I've put another reminder message in this morning and still nothing.

At this point, am I being unreasonable/is it cheeky to just put into main event WhatsApp with all 20+ people who are invited my details and say I'd appreciate any contributions to cake/decor that can be made? I would never have taken on organising this if it was going to end up being left to my bank account alone and I really thought I could trust the people who said they would contribute! I now know I'm unreasonable to trust people will send money when they say they will... but in the meantime what course of action do you reckon I can take?

You only messaged on the organisers group this morning, give people a chance to reply!

When does stuff need be paid for?

With stuff like this, people tend to need deadlines.

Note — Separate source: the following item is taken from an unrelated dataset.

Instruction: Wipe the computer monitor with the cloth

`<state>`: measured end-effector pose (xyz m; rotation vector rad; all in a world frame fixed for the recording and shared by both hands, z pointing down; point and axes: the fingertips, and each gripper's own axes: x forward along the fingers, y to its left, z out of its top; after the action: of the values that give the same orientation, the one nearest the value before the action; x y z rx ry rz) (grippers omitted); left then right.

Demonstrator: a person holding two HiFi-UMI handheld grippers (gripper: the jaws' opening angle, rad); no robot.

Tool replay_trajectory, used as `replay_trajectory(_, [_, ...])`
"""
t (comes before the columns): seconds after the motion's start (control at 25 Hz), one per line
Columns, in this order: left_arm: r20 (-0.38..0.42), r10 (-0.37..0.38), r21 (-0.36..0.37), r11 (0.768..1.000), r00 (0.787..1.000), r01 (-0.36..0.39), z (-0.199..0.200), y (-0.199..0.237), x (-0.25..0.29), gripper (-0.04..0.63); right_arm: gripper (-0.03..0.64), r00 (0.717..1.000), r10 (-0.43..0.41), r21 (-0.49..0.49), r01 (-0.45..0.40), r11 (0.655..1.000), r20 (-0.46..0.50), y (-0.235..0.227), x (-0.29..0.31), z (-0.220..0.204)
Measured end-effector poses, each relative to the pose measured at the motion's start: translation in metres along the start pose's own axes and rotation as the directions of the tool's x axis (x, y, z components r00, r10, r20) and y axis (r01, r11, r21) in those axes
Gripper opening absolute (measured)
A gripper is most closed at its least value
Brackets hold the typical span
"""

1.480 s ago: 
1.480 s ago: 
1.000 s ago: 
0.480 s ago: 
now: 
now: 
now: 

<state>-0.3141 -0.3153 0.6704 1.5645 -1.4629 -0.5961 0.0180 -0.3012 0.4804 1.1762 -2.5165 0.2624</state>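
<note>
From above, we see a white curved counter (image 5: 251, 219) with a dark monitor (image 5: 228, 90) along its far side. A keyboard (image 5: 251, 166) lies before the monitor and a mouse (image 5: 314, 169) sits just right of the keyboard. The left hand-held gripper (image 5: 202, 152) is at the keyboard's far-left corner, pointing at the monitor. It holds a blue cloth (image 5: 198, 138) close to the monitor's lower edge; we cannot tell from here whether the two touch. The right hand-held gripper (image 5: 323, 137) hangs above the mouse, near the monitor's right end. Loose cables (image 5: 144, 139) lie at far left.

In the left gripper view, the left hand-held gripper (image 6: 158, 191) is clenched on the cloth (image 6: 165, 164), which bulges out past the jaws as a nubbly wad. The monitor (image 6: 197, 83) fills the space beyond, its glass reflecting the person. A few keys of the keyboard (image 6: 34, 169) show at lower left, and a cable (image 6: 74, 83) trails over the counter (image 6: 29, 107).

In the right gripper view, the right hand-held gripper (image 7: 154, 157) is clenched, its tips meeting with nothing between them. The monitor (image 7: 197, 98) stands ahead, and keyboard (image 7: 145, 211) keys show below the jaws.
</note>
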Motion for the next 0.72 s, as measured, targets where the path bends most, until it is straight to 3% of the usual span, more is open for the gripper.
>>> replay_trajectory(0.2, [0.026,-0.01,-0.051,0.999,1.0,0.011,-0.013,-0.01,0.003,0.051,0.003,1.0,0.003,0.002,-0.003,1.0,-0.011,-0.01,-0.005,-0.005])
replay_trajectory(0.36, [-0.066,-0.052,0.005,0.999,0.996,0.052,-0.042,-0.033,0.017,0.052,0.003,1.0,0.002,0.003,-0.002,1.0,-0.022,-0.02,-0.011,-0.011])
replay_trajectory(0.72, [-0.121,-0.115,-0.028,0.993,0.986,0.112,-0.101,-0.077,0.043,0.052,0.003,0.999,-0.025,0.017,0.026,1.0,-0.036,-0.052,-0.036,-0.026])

"Hey guys, hope you had a good weekend. The cake etc needs to be paid for by the 15th of Feb, so could everyone transfer me their £20 by the day before at the latest please? No one has sent me anything yet and I won't have enough in my bank account to pay for it otherwise. Any problems, please let me know"

Out of interest, how much is the cake and balloon arch? I made a balloon arch for my friends baby shower a couple of years ago, and loved making it (turns out a few of the attendees had a balloon phobia though 😳🤣).

PurpleFlower1983 · 06/02/2023 21:15

I would post saying if you don’t have the money in your bank by XXX date then you will be cancelling the cake/decorations and see what they say.

GreenIsle · 06/02/2023 21:15

I would send a message into the group and say that unfortunately nobody has sent any money to yourself as a greed and have no choice but to cancel the cake and balloon arch. Maybe it will guilt trip then a bit.

However you will only lose more money if you pay out for the items so may be best to cut yours loses regarding the deposits and explain to mum to be after if she's query's anything. What about mum to bed family members surely they want to contribute to make the day special for her.

Snugglemonkey · 06/02/2023 21:19

How much have you spent on deposits? I would probably just suck up the loss of that and cancel all the extras. You really do not cake at an afternoon tea. Or games and decorations. Would the afternoon tea not be a nice thing by itself?

ImWearingReallyJudgyPants · 06/02/2023 21:21

🤮 to baby showers, balloon arches, sashes, glasses of "fizz" and adults playing games.

Maybe the other people have also decided it's not their thing, but are too embarrassed to say, so are just not paying up? Either that, or there are more important calls on their money at the moment.